Hofmannsthal, der sich als freier Schriftsteller seine Zeit genau einteilen musste, überließ es Gerty, mit den Kindern vorauszufahren, um alles für seine Ankunft vorzubereiten. In dem Ort versammelte
sich zwanglos eine ganze Künstlergemeinde, zu der Arthur Schnitzler, Richard Beer-Hofmann oder Jakob Wassermann. In diesen Kreis lud Hoffmannsthal auch Ottonie öfter ein. Die beiden gehörten auch zu
dem Freundeszirkel des „Neuen Weimar". Im Mittelpunkt standen Harry Graf Kessler (1868 bis 1937) und Henry van de Velde (1863 bis 1957). Kessler wollte Weimar wieder zu einem Kulturzentrum wie zu
Goethes Zeiten machen · traf aber auf das völlige Unverständnis des jungen Großherzogs, was ihn schließlich resignieren ließ.

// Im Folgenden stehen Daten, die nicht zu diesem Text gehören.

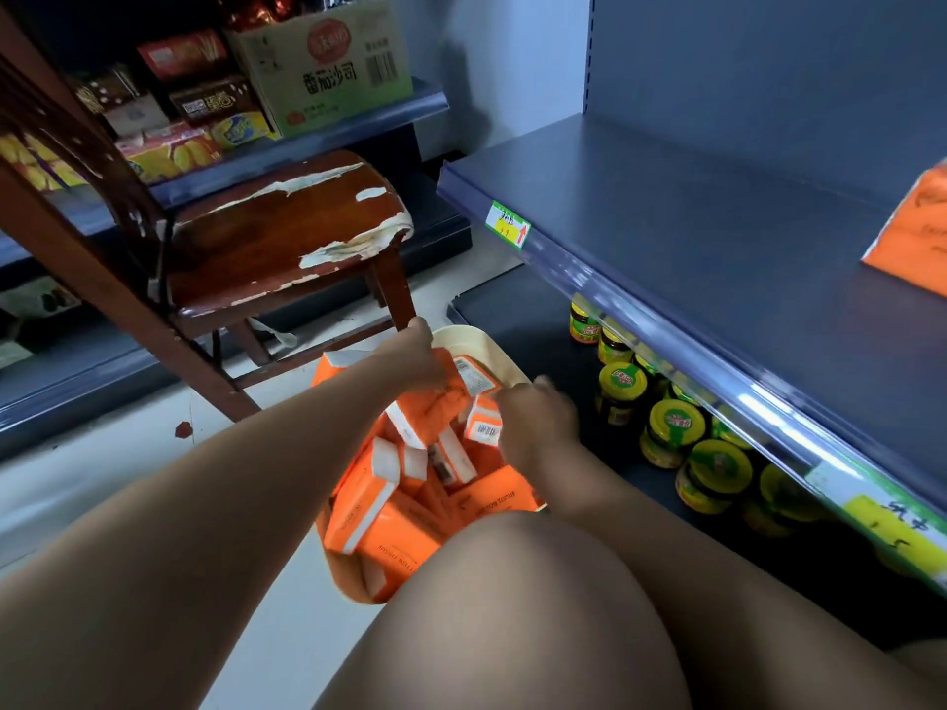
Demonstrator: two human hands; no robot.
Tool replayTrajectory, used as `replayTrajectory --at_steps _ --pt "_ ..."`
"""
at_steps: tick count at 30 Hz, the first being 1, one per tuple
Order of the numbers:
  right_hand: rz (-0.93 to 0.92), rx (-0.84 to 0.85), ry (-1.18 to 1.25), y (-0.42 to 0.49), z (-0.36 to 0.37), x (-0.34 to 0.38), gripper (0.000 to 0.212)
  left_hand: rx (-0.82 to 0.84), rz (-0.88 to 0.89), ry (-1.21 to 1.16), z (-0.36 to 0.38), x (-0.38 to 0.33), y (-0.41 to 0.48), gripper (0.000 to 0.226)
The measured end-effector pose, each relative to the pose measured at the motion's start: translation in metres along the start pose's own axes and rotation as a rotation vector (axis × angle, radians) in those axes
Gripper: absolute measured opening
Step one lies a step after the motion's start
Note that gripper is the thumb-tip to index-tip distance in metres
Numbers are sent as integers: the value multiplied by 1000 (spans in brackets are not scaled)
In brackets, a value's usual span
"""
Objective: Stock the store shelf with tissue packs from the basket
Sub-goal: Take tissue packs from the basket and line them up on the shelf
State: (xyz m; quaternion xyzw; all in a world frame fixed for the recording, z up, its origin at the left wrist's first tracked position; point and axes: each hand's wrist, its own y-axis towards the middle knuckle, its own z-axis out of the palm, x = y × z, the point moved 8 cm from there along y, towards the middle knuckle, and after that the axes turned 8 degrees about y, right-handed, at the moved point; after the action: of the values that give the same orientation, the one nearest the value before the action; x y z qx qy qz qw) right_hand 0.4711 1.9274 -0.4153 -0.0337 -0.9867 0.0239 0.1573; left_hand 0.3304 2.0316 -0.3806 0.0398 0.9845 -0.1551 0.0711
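Pick step. Left hand (417,358) grip curled round tissue pack (435,402) atop pile in basket (469,335) on floor. Right hand (538,427) at neighbouring pack; its grip hidden, cannot tell. Next, likely: lift clear, carry up-right onto shelf (717,222).

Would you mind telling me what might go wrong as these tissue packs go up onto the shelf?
The right hand works close to the yellow-lidded jars; a swing upward might knock one over. The left hand grips a soft tissue pack, which might crumple. The other packs lie jumbled in the basket, so some may spill.
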Motion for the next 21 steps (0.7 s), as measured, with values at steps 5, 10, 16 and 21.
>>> replayTrajectory --at_steps 5,10,16,21 --pt "106 -173 305 -12 -47 -3 23 -102 -116 -401 -48 26 -33 41" --pt "218 -222 870 -30 -76 -1 22 -128 -166 -820 -75 52 -80 41" --pt "259 -290 1348 -60 -132 13 16 -141 -113 -1005 -85 65 -139 24" --pt "59 -434 1109 -94 -189 20 34 -123 -102 -1165 -79 62 -170 18"
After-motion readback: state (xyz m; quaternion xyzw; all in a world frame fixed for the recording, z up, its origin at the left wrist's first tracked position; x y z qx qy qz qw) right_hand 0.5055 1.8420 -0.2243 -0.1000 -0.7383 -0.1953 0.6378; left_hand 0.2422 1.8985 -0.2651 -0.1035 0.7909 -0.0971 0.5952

Ottonie war, ihren Briefen nach zu schließen, zuerst Feuer und Flamme für Hofmannsthal. Nach einiger Zeit aber, in der sie mehr als Bücher, nämlich einen Menschen gebraucht hätte, erkannte sie, dass
Hofmannsthal ihr nur eine geistige Liebe mit interessanten Treffen geben konnte. Der Fortgang der Beziehung spricht für ihre Klugheit. Von dem Zeitpunkt, als sie allein eine Parisreise unternimmt,
und wieder zu sich selbst findet, gewinnt sie an Kraft und Selbstvertrauen, ohne sich an eine aussichtslose Sache zu verlieren. Nach zwei Jahren hat sich das Verhältnis umgekehrt. Hofmannsthal, zu
Beginn ganz der Führende, fleht nun sie an, ihm doch zu schreiben, bei ihren Reisen die Adresse mitzuteilen, andere Männer nicht mit dem Vornamen anzureden · wie im Falle van de Velde. Sie kontert
souverän, bleibt immer liebenswürdig.

Ottonie war im Juli 1929 zum Begräbnis von Hofmannsthals Sohn Franz, der Selbstmord begangen hatte, nach Wien gekommen. Die Trauergäste warteten vergeblich auf das Ehepaar Hofmannsthal, der Dichter
war beim Ankleiden einem Schlaganfall erlegen, erst 55 Jahre alt. So musste Ottonie für das zweite Begräbnis kurz darauf in Wien bleiben. Es war eine traurige Ironie: Zum ersten Mal gelang
Hofmannsthal damit, was er in seinem Leben nie zustande gebracht hatte: einmal alle seine Freunde um sich zu versammeln.

Die 20-jährige Beziehung zwischen Hugo von Hofmannsthal und Ottonie von Degenfeld könnte wohl am besten durch sein eigenes Gedicht „Die Beiden" charakterisiert werden: „Und keine Hand die andere
fand." Wahrscheinlich war es den beiden recht so.